ASSIGNMENT: All pictures must be dropped, while the entries are given again word for word.

DATA UNDER STUDY:
[Start of section]

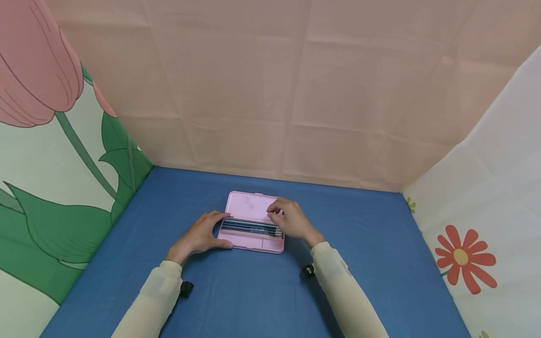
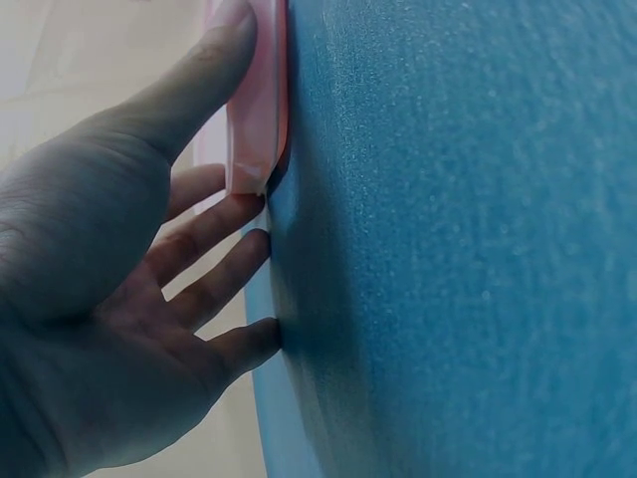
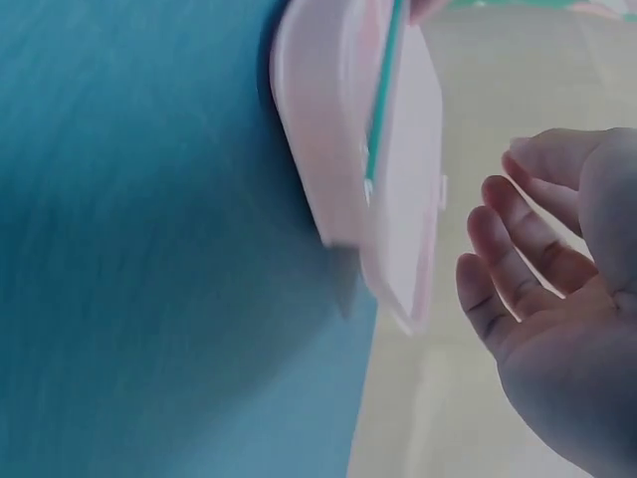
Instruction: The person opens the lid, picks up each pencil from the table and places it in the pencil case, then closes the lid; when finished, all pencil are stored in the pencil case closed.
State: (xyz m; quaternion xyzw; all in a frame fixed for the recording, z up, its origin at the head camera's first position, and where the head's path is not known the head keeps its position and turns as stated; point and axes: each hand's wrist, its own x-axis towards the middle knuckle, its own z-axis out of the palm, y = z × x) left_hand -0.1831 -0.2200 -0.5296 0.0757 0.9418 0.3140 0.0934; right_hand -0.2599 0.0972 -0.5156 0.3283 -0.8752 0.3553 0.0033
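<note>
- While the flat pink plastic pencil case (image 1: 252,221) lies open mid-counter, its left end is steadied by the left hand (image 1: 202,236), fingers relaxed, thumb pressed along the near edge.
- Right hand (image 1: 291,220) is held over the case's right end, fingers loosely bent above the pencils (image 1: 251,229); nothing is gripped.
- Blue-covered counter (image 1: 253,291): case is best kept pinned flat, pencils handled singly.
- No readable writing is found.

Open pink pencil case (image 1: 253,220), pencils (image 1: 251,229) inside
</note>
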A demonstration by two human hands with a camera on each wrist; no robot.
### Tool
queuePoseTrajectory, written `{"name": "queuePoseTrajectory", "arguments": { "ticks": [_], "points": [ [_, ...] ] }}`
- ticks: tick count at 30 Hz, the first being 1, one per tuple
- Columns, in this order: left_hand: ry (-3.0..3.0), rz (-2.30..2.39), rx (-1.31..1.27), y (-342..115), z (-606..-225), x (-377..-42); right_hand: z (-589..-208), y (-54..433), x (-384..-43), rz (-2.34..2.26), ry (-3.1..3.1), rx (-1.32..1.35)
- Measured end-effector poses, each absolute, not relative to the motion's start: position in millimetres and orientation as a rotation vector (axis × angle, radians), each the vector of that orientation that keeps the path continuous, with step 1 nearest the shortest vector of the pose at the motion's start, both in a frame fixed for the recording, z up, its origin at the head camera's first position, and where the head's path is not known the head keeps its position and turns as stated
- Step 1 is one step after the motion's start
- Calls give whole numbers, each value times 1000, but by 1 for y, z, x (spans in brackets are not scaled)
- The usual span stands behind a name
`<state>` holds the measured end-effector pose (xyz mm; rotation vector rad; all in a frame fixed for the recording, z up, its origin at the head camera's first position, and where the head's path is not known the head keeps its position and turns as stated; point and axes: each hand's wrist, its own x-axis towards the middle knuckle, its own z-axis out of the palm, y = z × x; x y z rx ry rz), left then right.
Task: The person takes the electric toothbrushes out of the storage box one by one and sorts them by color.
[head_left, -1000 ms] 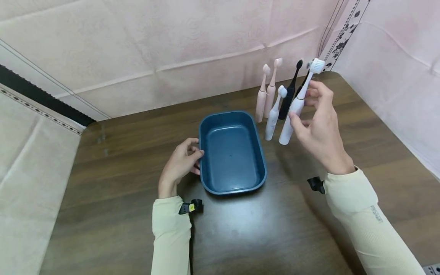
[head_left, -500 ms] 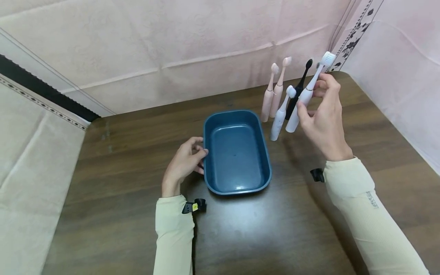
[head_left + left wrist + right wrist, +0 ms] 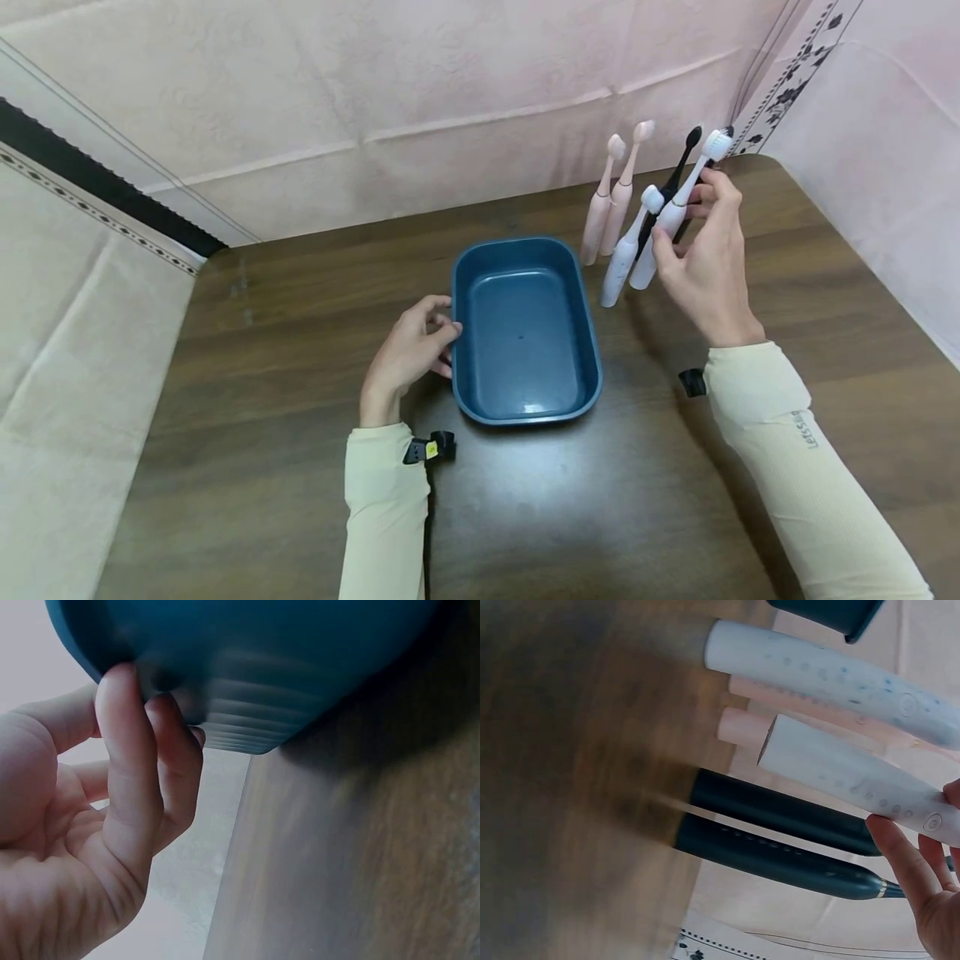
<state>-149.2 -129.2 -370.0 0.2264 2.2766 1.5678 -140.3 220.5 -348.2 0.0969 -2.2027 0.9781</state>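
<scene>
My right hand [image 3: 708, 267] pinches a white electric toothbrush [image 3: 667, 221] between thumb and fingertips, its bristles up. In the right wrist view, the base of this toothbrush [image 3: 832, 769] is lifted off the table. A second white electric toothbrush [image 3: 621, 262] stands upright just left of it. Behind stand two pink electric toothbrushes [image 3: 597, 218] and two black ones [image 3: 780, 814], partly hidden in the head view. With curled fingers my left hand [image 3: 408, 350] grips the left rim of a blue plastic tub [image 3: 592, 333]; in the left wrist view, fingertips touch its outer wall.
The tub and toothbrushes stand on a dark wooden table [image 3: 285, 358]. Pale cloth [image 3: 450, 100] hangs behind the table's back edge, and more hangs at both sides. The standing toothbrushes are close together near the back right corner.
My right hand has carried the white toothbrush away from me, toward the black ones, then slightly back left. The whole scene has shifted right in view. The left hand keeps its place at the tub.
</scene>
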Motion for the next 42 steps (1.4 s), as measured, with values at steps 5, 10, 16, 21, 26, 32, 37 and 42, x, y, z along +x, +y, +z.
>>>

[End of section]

EXPECTED OUTPUT:
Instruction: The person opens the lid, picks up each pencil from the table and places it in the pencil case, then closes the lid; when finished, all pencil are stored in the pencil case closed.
State: (xyz m; quaternion xyzw; all in a frame fixed for the recording, z up, its origin at the head camera's first position, and where the head's path is not known the head keeps its position and turns as stated; point and axes: each hand's wrist, its own x-axis towards the middle knuckle, its own z-axis out of the palm, y = z × x) left_hand -0.1831 -0.2200 -0.5296 0.0757 0.9418 0.3140 0.0934; right_hand -0.2599 0.0972 -0.5156 0.3283 -0.8752 0.3553 0.0033
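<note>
- While the flat pink plastic pencil case (image 1: 252,221) lies open mid-counter, its left end is steadied by the left hand (image 1: 202,236), fingers relaxed, thumb pressed along the near edge.
- Right hand (image 1: 291,220) is held over the case's right end, fingers loosely bent above the pencils (image 1: 251,229); nothing is gripped.
- Blue-covered counter (image 1: 253,291): case is best kept pinned flat, pencils handled singly.
- No readable writing is found.

Open pink pencil case (image 1: 253,220), pencils (image 1: 251,229) inside
</note>
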A demonstration by two human hands with a camera on each wrist; no robot.
### Tool
queuePoseTrajectory, written `{"name": "queuePoseTrajectory", "arguments": { "ticks": [_], "points": [ [_, ...] ] }}`
- ticks: tick count at 30 Hz, the first being 1, one per tuple
- Columns, in this order: left_hand: ry (-3.0..3.0), rz (-2.30..2.39), rx (-1.31..1.27), y (-342..115), z (-606..-225), x (-377..-42); right_hand: z (-589..-208), y (-54..433), x (-384..-43), rz (-2.34..2.26), ry (-3.1..3.1), rx (-1.32..1.35)
- Measured end-effector poses, each absolute, not relative to the motion's start: position in millimetres and orientation as a rotation vector (axis × angle, radians), each the vector of that orientation that keeps the path continuous, with step 1 nearest the shortest vector of the pose at the motion's start, both in a frame fixed for the recording, z up, its origin at the head camera's first position, and where the head's path is not known the head keeps its position and turns as stated
- Step 1 is one step after the motion's start
- Calls give whole numbers, each value times 1000, but by 1 for y, z, x (spans in brackets are not scaled)
- The usual span stands behind a name
`<state>` holds the measured end-effector pose (xyz mm; rotation vector rad; all in a frame fixed for the recording, z up, its origin at the head camera's first position, and where the head's path is not known the head keeps its position and turns as stated; point and axes: each hand's wrist, its own x-axis towards the middle knuckle, its own z-axis out of the palm, y = z × x; x y z rx ry rz), left then right.
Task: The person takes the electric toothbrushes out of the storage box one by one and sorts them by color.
[head_left, -1000 ms] 
[head_left, -500 ms] 
[head_left + left wrist + right wrist, +0 ms] 
<state>-149.2 -129.2 -370.0 0.2264 2.2766 1.5678 -140.3 220.5 -348.2 0.0969 -2.2027 0.9781</state>
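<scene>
My right hand [image 3: 708, 267] pinches a white electric toothbrush [image 3: 667, 221] between thumb and fingertips, its bristles up. In the right wrist view, the base of this toothbrush [image 3: 832, 769] is lifted off the table. A second white electric toothbrush [image 3: 621, 262] stands upright just left of it. Behind stand two pink electric toothbrushes [image 3: 597, 218] and two black ones [image 3: 780, 814], partly hidden in the head view. With curled fingers my left hand [image 3: 408, 350] grips the left rim of a blue plastic tub [image 3: 592, 333]; in the left wrist view, fingertips touch its outer wall.
The tub and toothbrushes stand on a dark wooden table [image 3: 285, 358]. Pale cloth [image 3: 450, 100] hangs behind the table's back edge, and more hangs at both sides. The standing toothbrushes are close together near the back right corner.
My right hand has carried the white toothbrush away from me, toward the black ones, then slightly back left. The whole scene has shifted right in view. The left hand keeps its place at the tub.
</scene>
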Motion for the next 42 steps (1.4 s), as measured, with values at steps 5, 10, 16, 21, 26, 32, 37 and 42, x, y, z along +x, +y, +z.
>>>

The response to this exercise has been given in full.